= Margaret Hogg =

Murder victim (c.1939–1976)

Margaret Hogg (c. 1939 – October 1976) was a manslaughter victim whose body was preserved in Wast Water, Lake District National Park, Cumbria for eight years. Wast Water is England's deepest lake.

==Life and career==
Margaret Hogg had worked as an airline stewardess and her husband, Peter Hogg, was a pilot. He was 19 years older than she. He had made front-page news on 16 August 1974 when he landed at Luton Airport as the captain of a Lockheed L-1011 Tristar of Court Line that he had piloted overnight from a refuelling stop at Gander, Canada, bringing Clarksons holidaymakers back from St. Lucia. This was the airline's last flight as Court Line had ceased trading the previous day.

==Marital stress, murder and disposal in Wastwater==
Margaret had a three-year affair with banker Graham Ryan, and often flaunted it before Peter. In October 1976 she attacked her husband, hitting and kicking until he "grabbed her round the neck and squeezed hard". She suffocated and he wrapped her body in a carpet, tied it to a block of concrete, drove north overnight from Surrey and dumped it in Wast Water lake in the Lake District National Park.

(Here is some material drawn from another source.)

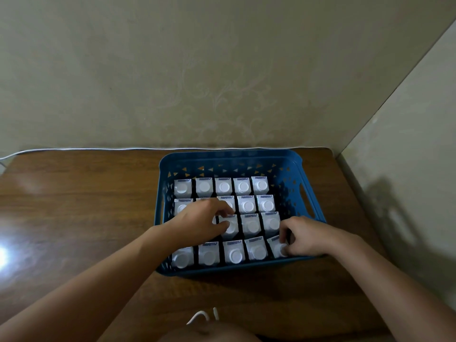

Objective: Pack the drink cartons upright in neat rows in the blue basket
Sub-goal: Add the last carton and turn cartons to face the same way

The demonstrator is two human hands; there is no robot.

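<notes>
cartons (251, 225) upright in rows inside blue basket (229, 159). left hand (202, 222) pinches carton top under it; right hand (299, 236) pinches tilted corner carton (277, 246). likely stiff, smooth; grip by top edges.

We cannot see the cartons under the left hand (201, 219): it covers most of the second-row carton beneath its knuckles and the third-row places beneath its palm, so we cannot count them. Fingertips hide part of the cap of the carton (230, 225) just beyond the thumb. The right hand (304, 236) hides the near right corner of the blue basket (306, 183) and one edge of the corner carton (278, 246) at its fingertips. Print on the carton tops is too small and blurred to read. Both forearms are cut off by the lower edge. White cord (199, 315) near the bottom edge is partly hidden.
</notes>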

The body settled at a depth of 34 metres (110 ft), only a short distance away from much deeper parts of the deepest lake in England. Due to the lack of oxygen the body did not decompose, but over time was preserved by the formation of adipocere.

==Discovery of body==
In 1983, the lake was searched for the body of Veronique Mireille Marre, a missing French student.

Subsequently, the remains of Margaret Hogg were found tied in the fetal position with co-ax cable with a dry-cleaning bag over her head and the body wrapped in a hessian cover, by a diver, Neil Pritt, on 29 February 1984, who initially thought them to be just a roll of old carpet. Shortly after the recovery, the body was identified by friends. The police investigation was made easier by noting "Margaret 11.11.63 Peter" that was engraved on the inside of the gold wedding ring recovered on the floor of the mortuary at West Cumberland Hospital.

Peter Hogg, the prime suspect, initially denied the murder before making a confession. He was sentenced to four years for manslaughter, obstructing a coroner, and perjury in his divorce proceedings.

===Veronique Mireille Marre===
The remains of Veronique Mireille Marre were eventually found in May 1985. Her remains were found on a mountain at the bottom of a cliff, but no cause of death could be officially given.